9a.

sometime around the present

My right thumb hovers over the unsend option, wobbling from side to side as the right hand itself shakes. I place the phone in my pocket.

I blame the second coffee. I may have typed questions like that before, but I've never sent them.

I retrieve my phone. I stare at the screen until the unsend window elapses. I lock it, stand up, and commence pacing the room as the lightheadedness fades. Unlocking my phone, I question what my alternatives are: sending a message saying ‘sorry, wrong person haha’, or ‘forget I said it’, or ‘it is unclear to me why I sent this’, etc. The phone goes back in my pocket. Hoping she won’t reply doesn’t seem like a viable “strategy”. I throw my phone on the bed.

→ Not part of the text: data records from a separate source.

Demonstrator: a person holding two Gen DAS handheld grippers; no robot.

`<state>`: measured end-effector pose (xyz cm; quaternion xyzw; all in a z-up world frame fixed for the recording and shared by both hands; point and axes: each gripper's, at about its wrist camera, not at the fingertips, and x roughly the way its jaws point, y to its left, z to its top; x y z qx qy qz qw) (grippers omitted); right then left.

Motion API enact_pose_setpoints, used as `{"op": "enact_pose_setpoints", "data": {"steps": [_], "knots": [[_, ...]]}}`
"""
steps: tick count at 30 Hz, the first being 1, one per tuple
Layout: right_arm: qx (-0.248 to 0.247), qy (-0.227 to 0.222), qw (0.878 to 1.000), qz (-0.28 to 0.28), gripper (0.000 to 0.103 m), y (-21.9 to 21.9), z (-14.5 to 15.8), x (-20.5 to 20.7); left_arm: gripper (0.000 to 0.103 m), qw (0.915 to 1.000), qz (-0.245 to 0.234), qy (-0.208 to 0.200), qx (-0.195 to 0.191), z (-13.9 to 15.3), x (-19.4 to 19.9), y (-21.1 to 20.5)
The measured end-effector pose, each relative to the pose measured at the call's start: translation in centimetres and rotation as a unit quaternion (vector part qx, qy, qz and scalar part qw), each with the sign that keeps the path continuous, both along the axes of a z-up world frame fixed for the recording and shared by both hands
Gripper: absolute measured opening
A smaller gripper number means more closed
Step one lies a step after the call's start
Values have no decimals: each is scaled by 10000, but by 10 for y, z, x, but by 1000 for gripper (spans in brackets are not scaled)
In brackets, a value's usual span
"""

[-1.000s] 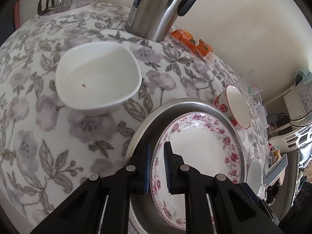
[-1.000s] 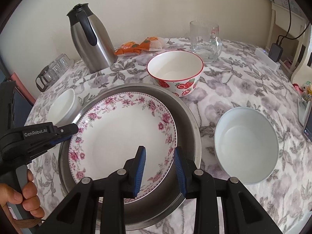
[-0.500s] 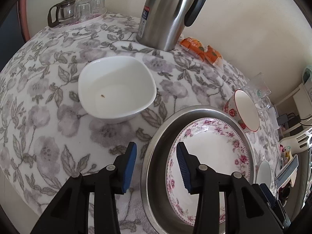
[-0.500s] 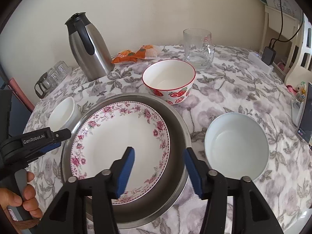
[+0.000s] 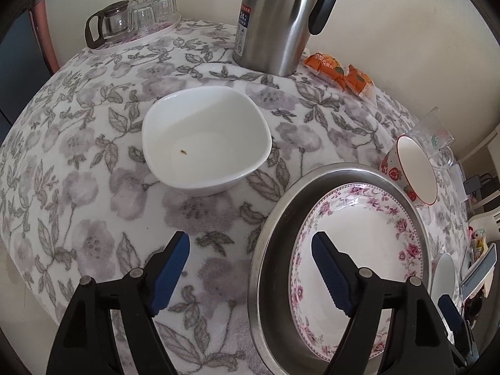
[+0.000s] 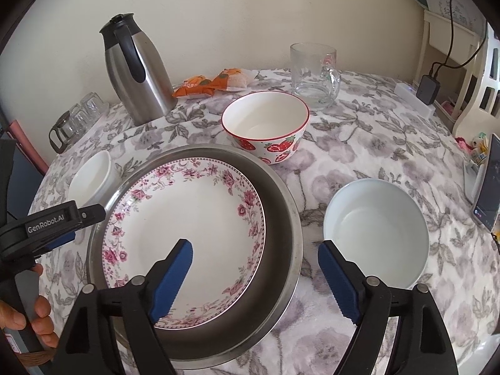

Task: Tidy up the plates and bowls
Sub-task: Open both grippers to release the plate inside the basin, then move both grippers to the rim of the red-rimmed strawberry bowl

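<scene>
A pink-flowered plate point(image 6: 190, 228) lies inside a wide steel basin point(image 6: 282, 228); both also show in the left wrist view, the plate point(image 5: 359, 250) and the basin point(image 5: 272, 237). My left gripper point(image 5: 250, 250) is open and empty, above the basin's left rim. A white squarish bowl point(image 5: 206, 140) sits on the cloth ahead of it. My right gripper point(image 6: 254, 259) is open and empty above the basin's right rim. A pale blue bowl point(image 6: 375, 231) sits to its right. A strawberry bowl point(image 6: 265, 125) stands behind the basin.
A steel thermos point(image 6: 134, 72), orange snack packets point(image 6: 212, 82) and a glass mug point(image 6: 312, 75) stand at the back. A tray of glass cups point(image 5: 134, 18) is at the far left. A phone point(image 6: 487, 184) leans at the right edge.
Both grippers have opened wide and pulled back and up from the flowered plate, which stays in the basin. The left gripper has shifted left toward the white bowl.
</scene>
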<state>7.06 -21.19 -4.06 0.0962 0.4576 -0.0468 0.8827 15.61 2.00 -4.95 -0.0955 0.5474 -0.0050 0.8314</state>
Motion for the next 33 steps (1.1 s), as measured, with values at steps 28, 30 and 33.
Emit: {"op": "enact_pose_setpoints", "data": {"steps": [28, 30, 33], "knots": [[-201, -323, 9993, -31, 103, -1, 6, -7, 99, 9969, 45, -464, 641, 13, -7, -1], [-295, -492, 9983, -78, 103, -2, 10, -8, 99, 9959, 56, -647, 627, 19, -7, -1], [-249, -546, 9981, -112, 103, -6, 14, -6, 99, 9945, 97, -894, 542, 28, -5, -2]]}}
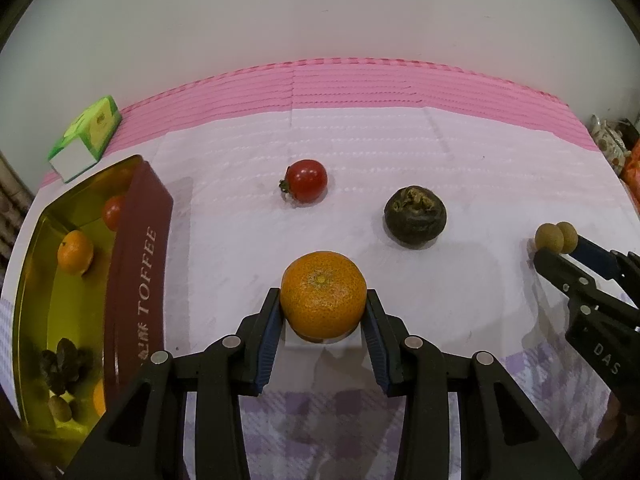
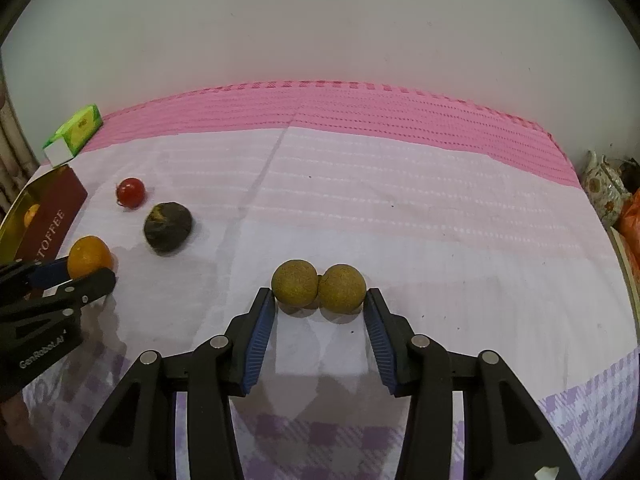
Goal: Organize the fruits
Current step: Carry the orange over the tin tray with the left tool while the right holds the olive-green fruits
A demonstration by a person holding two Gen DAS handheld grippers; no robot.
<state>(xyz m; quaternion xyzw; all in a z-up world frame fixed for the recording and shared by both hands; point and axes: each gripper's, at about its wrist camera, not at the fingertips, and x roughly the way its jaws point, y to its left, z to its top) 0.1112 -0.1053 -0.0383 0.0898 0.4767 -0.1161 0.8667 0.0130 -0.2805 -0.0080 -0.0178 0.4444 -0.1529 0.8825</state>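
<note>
Nearest to us, our left tool (image 1: 323,314) has its blue pads pressed against both flanks of the orange (image 1: 323,295), so we judge it clamped on that fruit, which sits at the tool's tips low over the surface (image 1: 480,168). Our right tool (image 2: 320,308) stands with its jaws apart, the tips flanking the pair of small tan-green fruits (image 2: 319,289); these two touch each other, and their shared long axis runs from 9 to 3 o'clock, straight across the gap between the pads. We cannot tell whether the pads already touch them. In the left wrist view the gold tin (image 1: 36,264) with its maroon TOFFEE wall lies at about 9 o'clock from the held orange, near the left tool and well apart from the right one; it already holds an orange, a red fruit, a dark fruit and small tan ones. We judge that the coming move turns on this: the orange must travel leftward and over the maroon wall, and the left hand is the nearer one. Farther out on the surface, at 1 o'clock from the orange, rests a dark wrinkled fruit (image 1: 415,216), and at 12 o'clock a red tomato (image 1: 306,180). Beyond the tin, at 10 o'clock, sits a green carton (image 1: 86,138).
</note>
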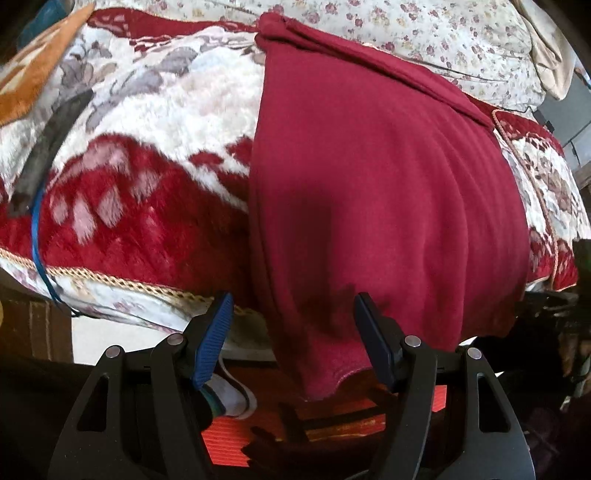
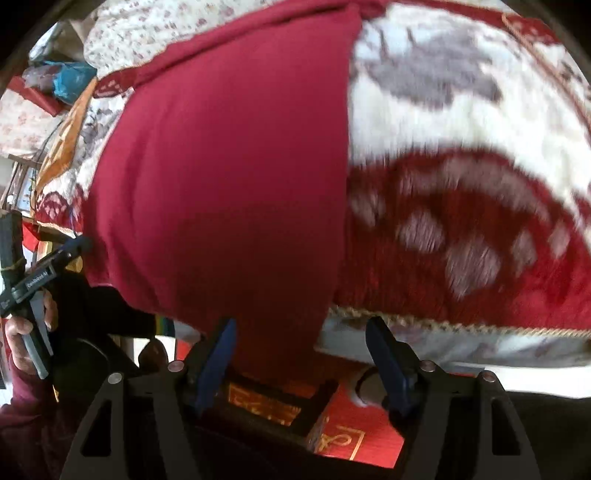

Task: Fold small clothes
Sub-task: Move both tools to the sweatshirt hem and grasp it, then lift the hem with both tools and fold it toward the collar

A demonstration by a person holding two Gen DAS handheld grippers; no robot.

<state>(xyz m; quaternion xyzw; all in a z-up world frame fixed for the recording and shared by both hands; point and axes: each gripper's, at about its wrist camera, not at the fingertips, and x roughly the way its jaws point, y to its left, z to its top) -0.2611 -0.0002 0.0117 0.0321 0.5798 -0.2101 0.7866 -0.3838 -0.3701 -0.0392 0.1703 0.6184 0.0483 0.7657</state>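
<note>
A dark red garment point(image 1: 369, 177) lies lengthwise on the bed, its near end hanging over the bed's front edge. It also shows in the right wrist view point(image 2: 229, 177). My left gripper point(image 1: 291, 325) is open, its blue pads point(image 1: 212, 339) on either side of the garment's hanging left corner, not closed on it. My right gripper point(image 2: 301, 343) is open around the garment's hanging right corner. The other hand-held gripper point(image 2: 33, 273) shows at the left of the right wrist view.
The bed carries a plush red and white floral blanket point(image 1: 147, 147) with a gold trimmed edge point(image 2: 461, 325). A floral quilt point(image 1: 424, 33) lies at the back. An orange cushion point(image 1: 26, 85) sits at far left. Red boxes point(image 2: 347, 435) lie on the floor below.
</note>
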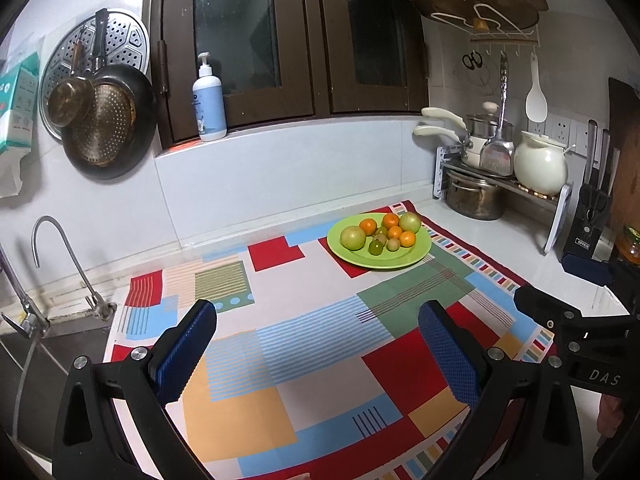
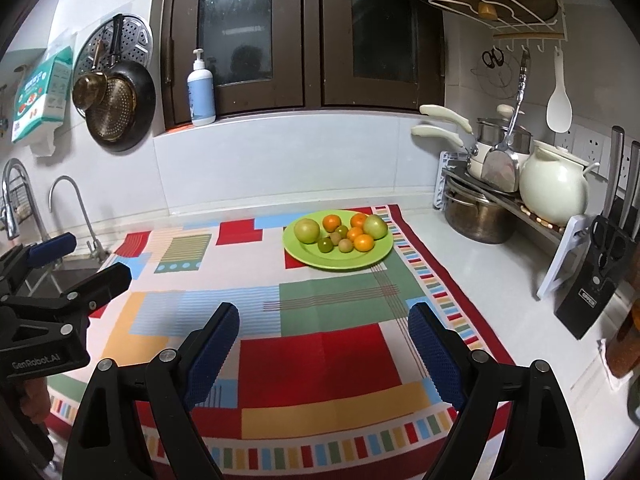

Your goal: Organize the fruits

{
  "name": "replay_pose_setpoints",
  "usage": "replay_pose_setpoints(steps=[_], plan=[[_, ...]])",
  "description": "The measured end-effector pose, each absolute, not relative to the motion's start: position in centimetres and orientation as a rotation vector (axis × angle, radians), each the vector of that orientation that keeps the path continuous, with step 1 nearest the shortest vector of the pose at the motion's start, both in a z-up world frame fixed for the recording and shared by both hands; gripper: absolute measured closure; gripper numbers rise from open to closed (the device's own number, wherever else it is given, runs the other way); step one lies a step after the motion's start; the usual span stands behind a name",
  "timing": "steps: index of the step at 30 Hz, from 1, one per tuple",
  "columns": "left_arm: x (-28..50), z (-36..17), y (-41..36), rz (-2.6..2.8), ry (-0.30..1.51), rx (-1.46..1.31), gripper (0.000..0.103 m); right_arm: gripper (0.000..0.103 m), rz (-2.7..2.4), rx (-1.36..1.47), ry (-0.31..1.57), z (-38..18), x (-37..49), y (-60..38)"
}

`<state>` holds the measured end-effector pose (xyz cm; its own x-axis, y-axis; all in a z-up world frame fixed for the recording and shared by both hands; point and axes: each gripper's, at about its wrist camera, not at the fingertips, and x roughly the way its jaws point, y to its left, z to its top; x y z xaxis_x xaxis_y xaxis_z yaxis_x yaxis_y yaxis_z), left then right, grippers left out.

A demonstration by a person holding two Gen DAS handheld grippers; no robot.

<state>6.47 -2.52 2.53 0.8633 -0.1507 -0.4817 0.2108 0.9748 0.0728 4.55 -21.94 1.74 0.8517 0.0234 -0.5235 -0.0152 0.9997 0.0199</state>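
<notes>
A green plate sits at the far right of a patchwork cloth. It holds two large green-yellow fruits, several small oranges and a few small green fruits. It also shows in the right wrist view. My left gripper is open and empty above the cloth, well short of the plate. My right gripper is open and empty too, near the cloth's front. Each gripper appears at the edge of the other's view.
A sink and taps lie to the left. A rack with pots, a white ceramic pot and a knife block stand on the right. Pans hang on the left wall. A pump bottle stands on the sill.
</notes>
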Motion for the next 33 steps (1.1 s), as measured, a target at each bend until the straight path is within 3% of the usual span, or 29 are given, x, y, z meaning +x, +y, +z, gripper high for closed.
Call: replay_pose_setpoints(steps=[33], plan=[[6.44,2.48,-2.42,-0.195,0.507,0.11,0.0,0.016,0.022,-0.005,0.553,2.05,4.59,-21.9]])
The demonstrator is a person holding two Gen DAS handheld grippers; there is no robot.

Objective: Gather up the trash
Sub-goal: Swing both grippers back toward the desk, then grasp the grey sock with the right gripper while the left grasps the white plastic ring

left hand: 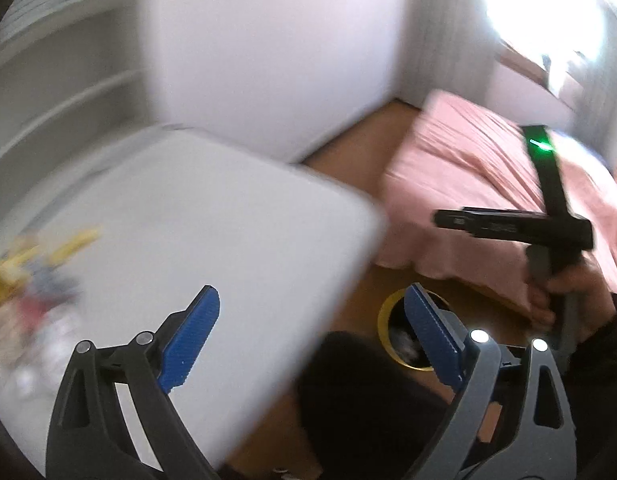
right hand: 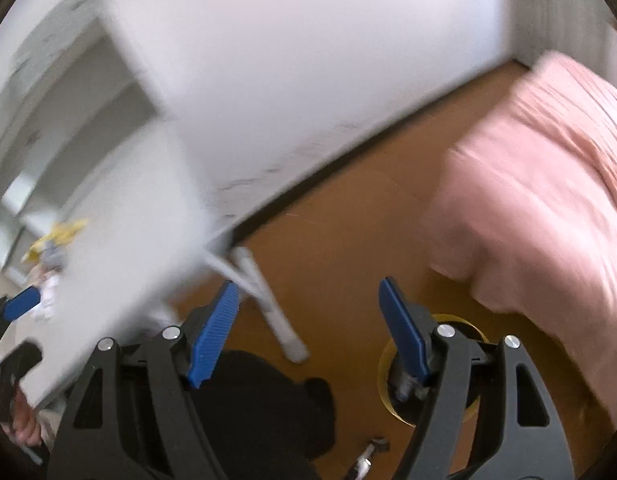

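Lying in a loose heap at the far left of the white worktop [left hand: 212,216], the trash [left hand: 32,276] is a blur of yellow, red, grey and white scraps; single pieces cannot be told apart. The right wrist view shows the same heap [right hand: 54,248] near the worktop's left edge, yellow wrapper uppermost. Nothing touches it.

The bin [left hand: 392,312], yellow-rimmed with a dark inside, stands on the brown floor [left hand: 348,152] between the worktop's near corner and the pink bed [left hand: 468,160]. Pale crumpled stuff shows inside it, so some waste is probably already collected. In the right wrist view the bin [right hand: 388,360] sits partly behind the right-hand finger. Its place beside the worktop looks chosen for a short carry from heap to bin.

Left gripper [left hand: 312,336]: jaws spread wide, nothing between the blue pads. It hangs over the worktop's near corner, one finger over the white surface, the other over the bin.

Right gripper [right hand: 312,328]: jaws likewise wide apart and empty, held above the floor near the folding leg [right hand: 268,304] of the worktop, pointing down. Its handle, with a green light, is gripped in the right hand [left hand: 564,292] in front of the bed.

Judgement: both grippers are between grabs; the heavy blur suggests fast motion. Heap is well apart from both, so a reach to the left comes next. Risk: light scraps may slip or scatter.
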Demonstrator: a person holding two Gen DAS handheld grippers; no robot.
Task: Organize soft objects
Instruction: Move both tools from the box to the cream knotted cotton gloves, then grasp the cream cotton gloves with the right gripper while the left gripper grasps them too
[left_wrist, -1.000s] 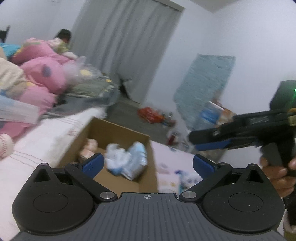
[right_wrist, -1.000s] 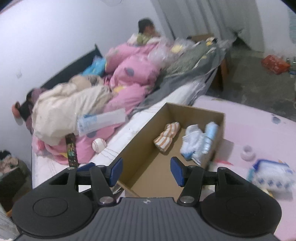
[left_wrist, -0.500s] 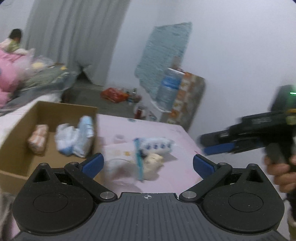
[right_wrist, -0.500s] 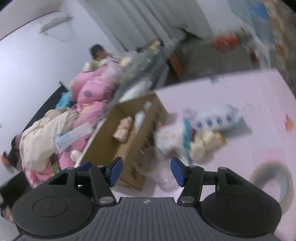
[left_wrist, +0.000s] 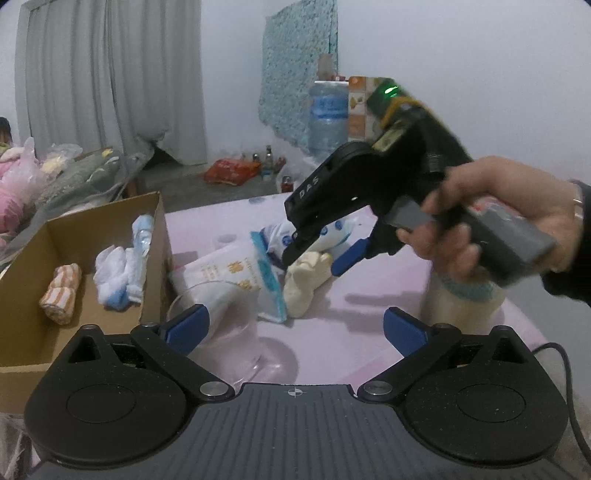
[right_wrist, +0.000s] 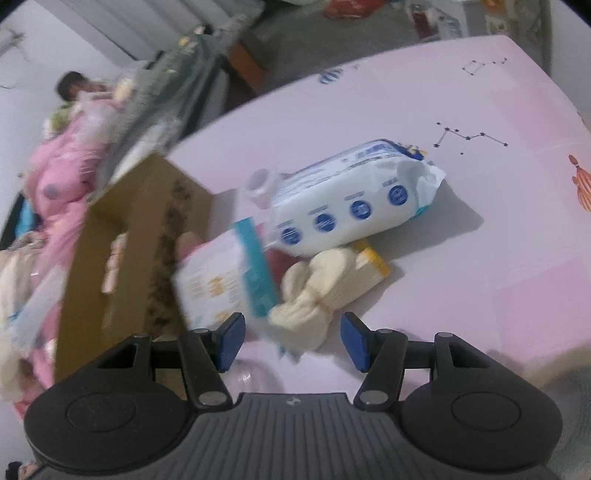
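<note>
Now, target: the cream sock bundle (right_wrist: 314, 295) lies on the pink mat (right_wrist: 480, 229), touching the white wipes pack (right_wrist: 354, 199) behind it and the blue-edged packet (right_wrist: 229, 280) to its left, just outside the box
Right tongs: my right gripper (right_wrist: 291, 341) points down at that bundle with its blue pads part-way apart and nothing between them; I judge this gap suits a soft roll of that width
Left tongs: my left gripper (left_wrist: 295, 326) has its pads wide, having just closed a little, with nothing clamped; a clear glass (left_wrist: 225, 325) sits just beyond its left pad
Box: the cardboard box (left_wrist: 155, 236) stands open-topped beside the heap, so sorted pieces travel only a short way; a striped sock roll (left_wrist: 61, 291) and a white-and-blue bundle (left_wrist: 122, 273) already lie inside
Remaining: bundle, wipes pack and packet are not yet boxed
Writing: "DAS" shows on the right gripper's arm in the left view; the round blue marks on the wipes pack and the yellow print on the packet are too blurred to read
</note>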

I step into the hallway. Only a few strides take me past the closed door of sister’s room and into brother’s room/dad’s office. I pull one of brother’s old speaker systems out of the pile, one that actually has a CD slot, alongside left and right speakers, multicoloured-cables, an old iPod dock, and the subwoofer. I form a cradle with my arms and carry everything. My elbow knocks an external hard drive to the floor. I bend my knees as I place the mess of components on the ground. I pick up the hard drive. Lightly dusting it, I feel masking tape on the underside. I turn it over. On the tape, written by brother: ‘2016-2017’. Maybe we all are just fragmented versions of one another?

I imagine another list.
‘Dear brother,
The reasons I might call you friend:

  • your laugh is genuine, if a little too easy to procure
  • you care about your work in a way I can only hope to
  • the way you would just sit behind me as I played games on our computer, back when they were not always multiplayer, back when the ratio of screens to people in our family was roughly 1:1, and maybe that was odd, but I miss it
  • you do equate sharing the truth with love, and the world would be a terrible place if no one lived with that equation
  • despite who I am, two weeks ago you and Joyce still took me out to a pub and told me you were trying to have a baby

I return the hard drive to its place.

I flip the powerpoint on, triggering a satisfying electronic click on the old machine. I press the eject button. Press again. The CD slot does not make itself available. I sigh. That’s OK. These speakers don’t have bluetooth or a headphone jack anyway.

I slide out the ‘2019’ box. The iPod lies in a bed of dust. Scrubbing the sheet of dust reveals faded buttons so worn they are indistinguishable from one another. I let my subconscious press the button. No power. Obviously. I place it in the dock.

I pace, the cry list in hand, asking the same questions I’ve already asked: Why is my name last? Does the tear mean anything? Why is the list about that particular moment in time? How much did sister know me? Does she know me?

I poke the iPod, shaking it in the dock. It shows me the red battery charging symbol.

J. said on several occasions it was weird that I’d never cried at a concert. I suppose that it is weird.

I glance at the iPod sitting in the dock, speculating if it will still remember all the songs it entered its rest with.

In our family sister worked out how to exist as a multitude of different shades of herself. I had lost the ability to be significant to anyone but her, and now even that... Was I not curious enough about the depth of my brother’s emotions? I didn’t know that the conflict between my parents was the way that it is, and maybe always will be. Do I even know when sister last cried? I guess the coffee knew where I wanted to get to before I did.

I hop to my desk.

Slide 6:
When would I have stopped calling you friend?

  • m…

In a corner of my room, text appears against the small white illuminated background of a screen. It still remembers.

As I position my headphones I think of my good pal saying I can’t always process my insecurities through music. I knock on sister’s door, re-creating a once-familiar sound. I hear the tumbler for the latch reset as I allow the door to close behind me. Standing in the middle of sister’s empty room, listening to the album J. gave me. This first track was always J.’s favourite song from it. I had never come around to it. In some sense, my opinion of this song was me substituting an easy question, “how mainstream, how complex is the band?” (too mainstream, too simple), in place of the harder question that was being asked of me, “can I ever truly love someone whose choices are different from my own?” (who knows the answer to that?). It’s this winding track about two mountains separated by a body of water, and the lyrics are written from the perspective of one of the mountains remembering a myth about a human throwing itself from the top of a mountain into the water to save another person. The closing two minutes are a plea from one mountain for the other mountain to move closer again and again and again. In hindsight, this is a pretty amazing breakup album.

My steps feel hesitant as I enter my room…

Slide 5:
Answer to the question ‘have you cried at a concert?’

  • mum: yes, but only once
  • dad: yes, but not as much as mum
  • brother: yes, obviously
  • Joyce: yes, but it was because my heart moved
  • sister: no
  • me: no

I place the cursor after the word 'no' and hit backspace.